### What this task involves:
Give every line of the records exactly, please, from the first up to and including the one containing "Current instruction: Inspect".

--- Data provided ---

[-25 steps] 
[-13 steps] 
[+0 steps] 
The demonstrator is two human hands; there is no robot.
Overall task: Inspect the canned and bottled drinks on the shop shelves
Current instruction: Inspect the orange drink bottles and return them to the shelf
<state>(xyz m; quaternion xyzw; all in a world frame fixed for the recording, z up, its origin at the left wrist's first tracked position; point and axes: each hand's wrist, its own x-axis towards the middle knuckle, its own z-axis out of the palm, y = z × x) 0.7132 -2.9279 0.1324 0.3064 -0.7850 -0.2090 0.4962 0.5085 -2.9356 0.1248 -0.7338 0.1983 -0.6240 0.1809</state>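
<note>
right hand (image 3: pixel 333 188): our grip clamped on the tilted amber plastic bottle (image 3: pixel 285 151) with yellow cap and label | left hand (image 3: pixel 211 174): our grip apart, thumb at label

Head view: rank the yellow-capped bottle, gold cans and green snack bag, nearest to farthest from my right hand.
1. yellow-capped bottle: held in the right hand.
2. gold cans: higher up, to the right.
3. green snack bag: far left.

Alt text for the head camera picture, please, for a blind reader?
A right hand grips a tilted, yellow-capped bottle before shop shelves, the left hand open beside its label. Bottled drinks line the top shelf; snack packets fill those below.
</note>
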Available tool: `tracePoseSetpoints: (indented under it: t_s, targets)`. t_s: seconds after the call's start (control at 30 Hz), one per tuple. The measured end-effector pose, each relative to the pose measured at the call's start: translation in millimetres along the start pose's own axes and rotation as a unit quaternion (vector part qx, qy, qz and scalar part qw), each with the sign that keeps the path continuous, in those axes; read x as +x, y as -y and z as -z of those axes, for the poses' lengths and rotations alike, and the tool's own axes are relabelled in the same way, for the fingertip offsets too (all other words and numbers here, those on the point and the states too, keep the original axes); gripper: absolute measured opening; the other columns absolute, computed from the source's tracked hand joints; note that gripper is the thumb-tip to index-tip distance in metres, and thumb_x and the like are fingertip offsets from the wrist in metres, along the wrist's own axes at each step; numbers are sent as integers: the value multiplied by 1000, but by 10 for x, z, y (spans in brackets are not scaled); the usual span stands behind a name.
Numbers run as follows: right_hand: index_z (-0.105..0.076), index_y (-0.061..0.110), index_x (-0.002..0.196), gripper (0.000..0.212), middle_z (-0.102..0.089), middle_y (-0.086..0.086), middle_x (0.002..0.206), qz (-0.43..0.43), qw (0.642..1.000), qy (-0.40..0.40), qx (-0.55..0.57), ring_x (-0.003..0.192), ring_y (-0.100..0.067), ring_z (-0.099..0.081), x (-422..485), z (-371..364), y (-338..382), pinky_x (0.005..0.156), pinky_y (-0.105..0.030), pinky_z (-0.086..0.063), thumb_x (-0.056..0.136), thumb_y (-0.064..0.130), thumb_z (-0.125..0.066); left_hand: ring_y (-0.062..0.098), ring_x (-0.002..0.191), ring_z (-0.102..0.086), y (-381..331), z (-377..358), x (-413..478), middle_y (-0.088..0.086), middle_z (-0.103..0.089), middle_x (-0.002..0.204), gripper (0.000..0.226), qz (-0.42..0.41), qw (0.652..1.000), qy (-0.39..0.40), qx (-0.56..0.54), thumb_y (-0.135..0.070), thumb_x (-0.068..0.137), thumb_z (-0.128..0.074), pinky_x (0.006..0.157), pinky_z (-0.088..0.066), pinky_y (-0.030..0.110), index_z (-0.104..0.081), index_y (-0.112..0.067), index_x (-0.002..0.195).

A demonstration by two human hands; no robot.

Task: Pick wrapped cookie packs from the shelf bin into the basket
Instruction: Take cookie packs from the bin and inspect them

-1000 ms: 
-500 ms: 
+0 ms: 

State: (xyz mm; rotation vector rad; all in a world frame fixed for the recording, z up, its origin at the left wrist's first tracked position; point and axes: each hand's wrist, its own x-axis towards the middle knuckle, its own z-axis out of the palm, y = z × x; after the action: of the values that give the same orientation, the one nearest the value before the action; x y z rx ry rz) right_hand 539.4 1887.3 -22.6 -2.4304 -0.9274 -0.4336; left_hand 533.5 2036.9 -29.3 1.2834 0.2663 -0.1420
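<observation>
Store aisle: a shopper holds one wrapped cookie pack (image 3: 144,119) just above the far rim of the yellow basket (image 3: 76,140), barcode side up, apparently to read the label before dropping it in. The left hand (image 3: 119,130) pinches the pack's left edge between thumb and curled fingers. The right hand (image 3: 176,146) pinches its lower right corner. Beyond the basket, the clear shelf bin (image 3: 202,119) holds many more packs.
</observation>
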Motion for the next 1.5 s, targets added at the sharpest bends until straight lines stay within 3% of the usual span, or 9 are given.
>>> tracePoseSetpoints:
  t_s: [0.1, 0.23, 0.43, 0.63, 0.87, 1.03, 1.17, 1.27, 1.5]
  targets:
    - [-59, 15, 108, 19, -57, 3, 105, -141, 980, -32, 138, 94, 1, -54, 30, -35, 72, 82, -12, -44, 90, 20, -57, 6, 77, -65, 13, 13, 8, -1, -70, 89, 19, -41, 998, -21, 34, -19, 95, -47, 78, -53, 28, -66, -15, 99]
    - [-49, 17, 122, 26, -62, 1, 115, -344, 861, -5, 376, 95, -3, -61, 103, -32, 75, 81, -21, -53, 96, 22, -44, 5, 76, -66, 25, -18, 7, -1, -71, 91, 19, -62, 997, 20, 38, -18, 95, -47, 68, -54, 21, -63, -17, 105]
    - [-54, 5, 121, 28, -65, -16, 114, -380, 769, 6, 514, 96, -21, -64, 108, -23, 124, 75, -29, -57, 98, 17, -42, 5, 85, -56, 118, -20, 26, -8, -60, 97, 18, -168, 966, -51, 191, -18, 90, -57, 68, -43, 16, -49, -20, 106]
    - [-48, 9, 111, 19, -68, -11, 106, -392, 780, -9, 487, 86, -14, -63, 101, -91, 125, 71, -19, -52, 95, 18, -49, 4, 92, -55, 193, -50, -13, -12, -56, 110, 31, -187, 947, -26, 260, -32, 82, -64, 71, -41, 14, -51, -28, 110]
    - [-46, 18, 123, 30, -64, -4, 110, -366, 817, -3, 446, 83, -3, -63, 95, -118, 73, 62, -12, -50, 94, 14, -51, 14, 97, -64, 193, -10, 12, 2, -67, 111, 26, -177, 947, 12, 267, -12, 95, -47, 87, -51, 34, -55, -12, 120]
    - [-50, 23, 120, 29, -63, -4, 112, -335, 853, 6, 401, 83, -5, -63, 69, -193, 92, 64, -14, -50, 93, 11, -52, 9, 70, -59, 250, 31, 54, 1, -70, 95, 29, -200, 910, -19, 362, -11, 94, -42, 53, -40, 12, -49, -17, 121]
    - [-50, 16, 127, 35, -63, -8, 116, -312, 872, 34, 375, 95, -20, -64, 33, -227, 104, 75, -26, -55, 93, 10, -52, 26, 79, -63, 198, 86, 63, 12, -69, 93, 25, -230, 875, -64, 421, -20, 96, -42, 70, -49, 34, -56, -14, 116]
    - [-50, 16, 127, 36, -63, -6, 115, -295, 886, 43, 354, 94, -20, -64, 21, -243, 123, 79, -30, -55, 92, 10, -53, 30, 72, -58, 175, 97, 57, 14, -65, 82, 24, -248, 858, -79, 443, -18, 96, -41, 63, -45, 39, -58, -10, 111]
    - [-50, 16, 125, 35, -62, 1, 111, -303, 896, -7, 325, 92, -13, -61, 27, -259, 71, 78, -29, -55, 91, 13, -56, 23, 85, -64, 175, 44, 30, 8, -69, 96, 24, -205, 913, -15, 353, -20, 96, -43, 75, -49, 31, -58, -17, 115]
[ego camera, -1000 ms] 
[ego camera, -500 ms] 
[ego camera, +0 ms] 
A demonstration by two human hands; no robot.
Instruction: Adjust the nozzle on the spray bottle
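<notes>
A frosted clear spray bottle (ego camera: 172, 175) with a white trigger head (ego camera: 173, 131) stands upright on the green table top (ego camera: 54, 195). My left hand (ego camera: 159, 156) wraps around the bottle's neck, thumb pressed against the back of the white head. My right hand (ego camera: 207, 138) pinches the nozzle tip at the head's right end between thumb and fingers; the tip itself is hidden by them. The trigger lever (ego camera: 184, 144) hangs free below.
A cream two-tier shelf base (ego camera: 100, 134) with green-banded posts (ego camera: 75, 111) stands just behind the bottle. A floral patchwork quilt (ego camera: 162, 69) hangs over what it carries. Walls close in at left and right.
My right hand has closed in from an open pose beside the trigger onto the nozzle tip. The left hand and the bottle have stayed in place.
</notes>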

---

### Final answer:
[-25 steps] 
[-13 steps] 
[+0 steps] 
The demonstrator is two human hands; there is no robot.
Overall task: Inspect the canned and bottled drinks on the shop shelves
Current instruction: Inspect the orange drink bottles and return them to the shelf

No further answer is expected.